Job Description
Inworld AI, a leading provider of AI technology, is seeking a Staff Platform Engineer (MLOps) to collaborate with backend and ML Engineering teams. The role involves designing, deploying, and maintaining reliable, high-performance, and secure cloud infrastructure for Inworld AI's AI Engine and Studio. This role is based in Vancouver, British Columbia, Canada.Inworld AI is backed by top-tier investors and powers experiences for companies like Ubisoft and NVIDIA.
What this role involves: - Developing, managing, and optimizing the ML model lifecycle in production.
- Implementing CI/CD systems for ML workflows.
- Monitoring models to identify issues and inefficiencies.
- Designing MLOps tools and frameworks to enhance automation and efficiency.
- Facilitating a "you build it, you run it" culture.
- Managing CI/CD pipelines.
- Identifying and implementing opportunities to enhance engineering speed and efficiency.
- Conducting root cause analysis and developing automated solutions.

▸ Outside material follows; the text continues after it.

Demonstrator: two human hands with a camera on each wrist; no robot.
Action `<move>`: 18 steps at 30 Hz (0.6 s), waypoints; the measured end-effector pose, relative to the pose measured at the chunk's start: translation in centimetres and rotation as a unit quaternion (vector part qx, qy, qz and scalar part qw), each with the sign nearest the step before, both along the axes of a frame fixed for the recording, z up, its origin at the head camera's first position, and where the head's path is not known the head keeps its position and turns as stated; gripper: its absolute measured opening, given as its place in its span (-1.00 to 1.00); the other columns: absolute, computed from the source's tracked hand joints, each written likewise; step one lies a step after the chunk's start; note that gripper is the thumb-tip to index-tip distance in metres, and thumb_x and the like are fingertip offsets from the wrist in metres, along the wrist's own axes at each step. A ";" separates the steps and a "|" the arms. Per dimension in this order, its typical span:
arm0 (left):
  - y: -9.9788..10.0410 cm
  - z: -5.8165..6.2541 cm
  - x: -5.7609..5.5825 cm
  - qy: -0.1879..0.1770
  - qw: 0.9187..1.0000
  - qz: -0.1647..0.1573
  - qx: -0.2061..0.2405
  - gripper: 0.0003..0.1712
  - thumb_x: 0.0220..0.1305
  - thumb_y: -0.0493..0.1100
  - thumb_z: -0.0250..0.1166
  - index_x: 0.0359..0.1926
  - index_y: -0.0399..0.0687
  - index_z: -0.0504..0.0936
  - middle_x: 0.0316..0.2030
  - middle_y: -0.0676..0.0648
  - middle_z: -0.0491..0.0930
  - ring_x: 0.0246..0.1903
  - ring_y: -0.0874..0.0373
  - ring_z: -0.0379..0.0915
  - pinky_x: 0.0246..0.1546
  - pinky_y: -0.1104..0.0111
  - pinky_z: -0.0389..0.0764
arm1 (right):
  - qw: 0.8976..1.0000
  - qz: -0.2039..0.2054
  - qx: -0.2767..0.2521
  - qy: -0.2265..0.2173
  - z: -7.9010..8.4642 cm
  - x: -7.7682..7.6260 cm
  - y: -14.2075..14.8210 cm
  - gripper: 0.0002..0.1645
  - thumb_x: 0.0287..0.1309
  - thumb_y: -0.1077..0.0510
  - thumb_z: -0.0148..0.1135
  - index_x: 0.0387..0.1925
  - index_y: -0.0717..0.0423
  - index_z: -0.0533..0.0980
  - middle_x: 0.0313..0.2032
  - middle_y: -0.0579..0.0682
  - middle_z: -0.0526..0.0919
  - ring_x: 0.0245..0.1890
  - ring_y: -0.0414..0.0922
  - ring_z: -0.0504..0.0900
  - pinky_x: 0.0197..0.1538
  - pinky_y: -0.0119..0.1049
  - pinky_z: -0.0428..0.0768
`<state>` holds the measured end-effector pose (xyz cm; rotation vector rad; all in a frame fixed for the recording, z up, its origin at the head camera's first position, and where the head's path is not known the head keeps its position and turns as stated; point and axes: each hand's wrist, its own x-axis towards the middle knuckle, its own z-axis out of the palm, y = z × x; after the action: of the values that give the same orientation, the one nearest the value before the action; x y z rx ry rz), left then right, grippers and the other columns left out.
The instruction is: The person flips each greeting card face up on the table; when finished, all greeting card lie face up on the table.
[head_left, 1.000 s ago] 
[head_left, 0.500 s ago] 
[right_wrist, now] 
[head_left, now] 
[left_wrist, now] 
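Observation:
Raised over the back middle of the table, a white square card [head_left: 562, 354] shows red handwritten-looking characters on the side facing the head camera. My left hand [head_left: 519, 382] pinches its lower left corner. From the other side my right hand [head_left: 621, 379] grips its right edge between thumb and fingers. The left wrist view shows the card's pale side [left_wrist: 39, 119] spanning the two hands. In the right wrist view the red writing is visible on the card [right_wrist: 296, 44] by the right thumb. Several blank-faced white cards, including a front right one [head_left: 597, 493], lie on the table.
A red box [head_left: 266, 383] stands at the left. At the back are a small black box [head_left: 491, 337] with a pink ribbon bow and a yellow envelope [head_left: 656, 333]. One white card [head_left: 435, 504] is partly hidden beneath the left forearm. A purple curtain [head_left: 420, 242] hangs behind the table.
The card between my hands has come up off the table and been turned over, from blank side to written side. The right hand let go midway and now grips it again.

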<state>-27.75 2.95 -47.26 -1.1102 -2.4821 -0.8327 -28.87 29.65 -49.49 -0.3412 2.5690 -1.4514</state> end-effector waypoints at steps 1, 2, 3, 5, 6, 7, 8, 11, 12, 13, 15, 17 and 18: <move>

- Developing and sharing best practices.
Requirements: - 7 years of experience in software engineering.
- 5 years of experience with infrastructure-as-code.
- Proficiency in managing Kubernetes clusters and applications.
- Experience in creating and maintaining CI/CD pipelines.
- Deep knowledge of at least one major cloud provider (Google Cloud Platform, Microsoft Azure, Oracle Cloud).
- Proficient in at least one backend programming/scripting languages such as Golang, Python, and Bash.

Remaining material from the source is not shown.